Activity :: Return the data in full, exactly as it was written.

Dataset content ::
- Opening Delimiter -
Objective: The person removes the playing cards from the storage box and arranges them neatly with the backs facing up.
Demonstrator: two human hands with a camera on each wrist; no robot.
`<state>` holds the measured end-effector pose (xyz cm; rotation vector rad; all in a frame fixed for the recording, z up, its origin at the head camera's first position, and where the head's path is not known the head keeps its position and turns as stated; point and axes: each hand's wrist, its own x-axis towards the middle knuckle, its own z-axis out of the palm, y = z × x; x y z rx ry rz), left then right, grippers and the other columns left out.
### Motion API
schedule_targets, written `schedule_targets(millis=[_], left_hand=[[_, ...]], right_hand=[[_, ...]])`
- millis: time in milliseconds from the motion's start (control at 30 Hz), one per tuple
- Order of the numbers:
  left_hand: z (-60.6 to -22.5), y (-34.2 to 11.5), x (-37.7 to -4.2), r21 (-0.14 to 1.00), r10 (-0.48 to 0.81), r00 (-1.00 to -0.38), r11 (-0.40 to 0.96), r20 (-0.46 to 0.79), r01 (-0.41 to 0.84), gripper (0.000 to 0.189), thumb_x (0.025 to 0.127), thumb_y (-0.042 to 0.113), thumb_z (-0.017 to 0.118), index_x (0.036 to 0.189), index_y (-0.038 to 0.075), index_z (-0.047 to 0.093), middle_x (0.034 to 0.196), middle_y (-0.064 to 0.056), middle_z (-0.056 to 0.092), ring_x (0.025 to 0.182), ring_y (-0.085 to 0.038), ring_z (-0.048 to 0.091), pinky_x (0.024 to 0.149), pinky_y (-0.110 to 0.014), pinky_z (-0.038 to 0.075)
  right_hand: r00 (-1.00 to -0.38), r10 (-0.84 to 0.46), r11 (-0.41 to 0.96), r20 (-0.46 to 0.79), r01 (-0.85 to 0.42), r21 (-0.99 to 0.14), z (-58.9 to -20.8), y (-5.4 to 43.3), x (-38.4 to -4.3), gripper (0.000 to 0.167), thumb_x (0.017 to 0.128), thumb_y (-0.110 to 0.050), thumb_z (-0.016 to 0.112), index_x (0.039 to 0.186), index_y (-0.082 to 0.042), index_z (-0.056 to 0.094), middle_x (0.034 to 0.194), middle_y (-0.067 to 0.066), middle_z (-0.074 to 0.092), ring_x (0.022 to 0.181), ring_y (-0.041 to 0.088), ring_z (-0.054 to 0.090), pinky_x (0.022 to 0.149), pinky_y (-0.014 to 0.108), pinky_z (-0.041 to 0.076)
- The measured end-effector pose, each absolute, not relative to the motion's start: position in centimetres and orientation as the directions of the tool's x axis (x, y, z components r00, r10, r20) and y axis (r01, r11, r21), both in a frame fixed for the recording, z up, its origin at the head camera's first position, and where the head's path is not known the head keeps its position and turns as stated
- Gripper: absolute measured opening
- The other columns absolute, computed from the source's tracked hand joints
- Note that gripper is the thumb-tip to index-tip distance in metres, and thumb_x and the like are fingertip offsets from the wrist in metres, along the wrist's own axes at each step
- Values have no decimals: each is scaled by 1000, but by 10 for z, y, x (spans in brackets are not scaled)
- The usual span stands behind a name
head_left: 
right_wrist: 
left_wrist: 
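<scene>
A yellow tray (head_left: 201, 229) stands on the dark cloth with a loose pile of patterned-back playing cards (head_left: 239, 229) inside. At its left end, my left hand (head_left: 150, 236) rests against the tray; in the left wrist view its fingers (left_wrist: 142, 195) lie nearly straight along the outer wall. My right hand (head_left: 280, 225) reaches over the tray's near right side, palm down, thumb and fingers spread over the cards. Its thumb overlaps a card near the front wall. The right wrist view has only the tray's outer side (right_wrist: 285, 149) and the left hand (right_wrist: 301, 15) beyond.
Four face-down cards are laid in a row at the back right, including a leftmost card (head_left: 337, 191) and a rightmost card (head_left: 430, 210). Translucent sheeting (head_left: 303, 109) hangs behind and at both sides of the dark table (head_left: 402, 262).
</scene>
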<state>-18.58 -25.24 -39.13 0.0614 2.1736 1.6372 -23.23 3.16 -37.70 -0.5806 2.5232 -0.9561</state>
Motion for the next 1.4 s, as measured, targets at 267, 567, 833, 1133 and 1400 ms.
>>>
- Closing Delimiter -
Solution for this exercise ::
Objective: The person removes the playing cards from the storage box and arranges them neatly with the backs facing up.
Demonstrator: two human hands with a camera on each wrist; no robot.
`<state>` holds the measured end-effector pose (xyz cm; rotation vector rad; all in a frame fixed for the recording, z up, its origin at the head camera's first position, and where the head's path is not known the head keeps its position and turns as stated; point and axes: each hand's wrist, its own x-axis towards the middle knuckle, its own z-axis out of the palm, y = z × x; x y z rx ry rz), left then right, grippers and the other columns left out.
### Motion API
schedule_targets, written `schedule_targets(millis=[_], left_hand=[[_, ...]], right_hand=[[_, ...]])`
- millis: time in milliseconds from the motion's start (control at 30 Hz), one per tuple
- Order of the numbers:
  left_hand: z (-60.6 to -22.5), y (-34.2 to 11.5), x (-37.7 to -4.2), r21 (-0.14 to 1.00), r10 (-0.48 to 0.81), r00 (-1.00 to -0.38), r11 (-0.40 to 0.96), r20 (-0.46 to 0.79), r01 (-0.41 to 0.84), gripper (0.000 to 0.189), thumb_x (0.025 to 0.127), thumb_y (-0.042 to 0.113), thumb_z (-0.017 to 0.118), index_x (0.036 to 0.189), index_y (-0.038 to 0.075), index_z (-0.047 to 0.093), middle_x (0.034 to 0.196), middle_y (-0.064 to 0.056), middle_z (-0.056 to 0.092), ring_x (0.025 to 0.182), ring_y (-0.085 to 0.038), ring_z (-0.048 to 0.091), pinky_x (0.024 to 0.149), pinky_y (-0.110 to 0.014), pinky_z (-0.038 to 0.075)
  right_hand: r00 (-1.00 to -0.38), r10 (-0.84 to 0.46), r11 (-0.41 to 0.96), r20 (-0.46 to 0.79), r01 (-0.85 to 0.42), r21 (-0.99 to 0.14), z (-58.9 to -20.8), y (-5.4 to 43.3), x (-38.4 to -4.3), gripper (0.000 to 0.167), thumb_x (0.017 to 0.128), thumb_y (-0.110 to 0.050), thumb_z (-0.016 to 0.112), index_x (0.039 to 0.186), index_y (-0.082 to 0.042), index_z (-0.056 to 0.094), middle_x (0.034 to 0.194), middle_y (-0.067 to 0.066), middle_z (-0.074 to 0.092), ring_x (0.022 to 0.181), ring_y (-0.041 to 0.088), ring_z (-0.054 to 0.090), pinky_x (0.022 to 0.149), pinky_y (-0.014 to 0.108), pinky_z (-0.041 to 0.076)
- The measured end-effector pose, each absolute, not relative to the motion's start: position in centimetres and orientation as the directions of the tool's x axis (x, y, z components r00, r10, r20) and y axis (r01, r11, r21), both in a frame fixed for the recording, z up, its origin at the head camera's first position, and where the head's path is not known the head keeps its position and turns as stated
- Gripper: absolute measured opening
- The other columns absolute, computed from the source's tracked hand joints
- Note that gripper is the thumb-tip to index-tip distance in metres, and thumb_x and the like are fingertip offsets from the wrist in metres, along the wrist's own axes at each step
- Values have no decimals: each is scaled by 1000, but by 10 for z, y, x (spans in brackets are not scaled)
- The usual span stands behind a name
head_left: 
right_wrist: 
left_wrist: 
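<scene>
A yellow tray (head_left: 201, 229) stands on the dark cloth with a loose pile of patterned-back playing cards (head_left: 239, 229) inside. At its left end, my left hand (head_left: 150, 236) rests against the tray; in the left wrist view its fingers (left_wrist: 142, 195) lie nearly straight along the outer wall. My right hand (head_left: 280, 225) reaches over the tray's near right side, palm down, thumb and fingers spread over the cards. Its thumb overlaps a card near the front wall. The right wrist view has only the tray's outer side (right_wrist: 285, 149) and the left hand (right_wrist: 301, 15) beyond.
Four face-down cards are laid in a row at the back right, including a leftmost card (head_left: 337, 191) and a rightmost card (head_left: 430, 210). Translucent sheeting (head_left: 303, 109) hangs behind and at both sides of the dark table (head_left: 402, 262).
</scene>
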<state>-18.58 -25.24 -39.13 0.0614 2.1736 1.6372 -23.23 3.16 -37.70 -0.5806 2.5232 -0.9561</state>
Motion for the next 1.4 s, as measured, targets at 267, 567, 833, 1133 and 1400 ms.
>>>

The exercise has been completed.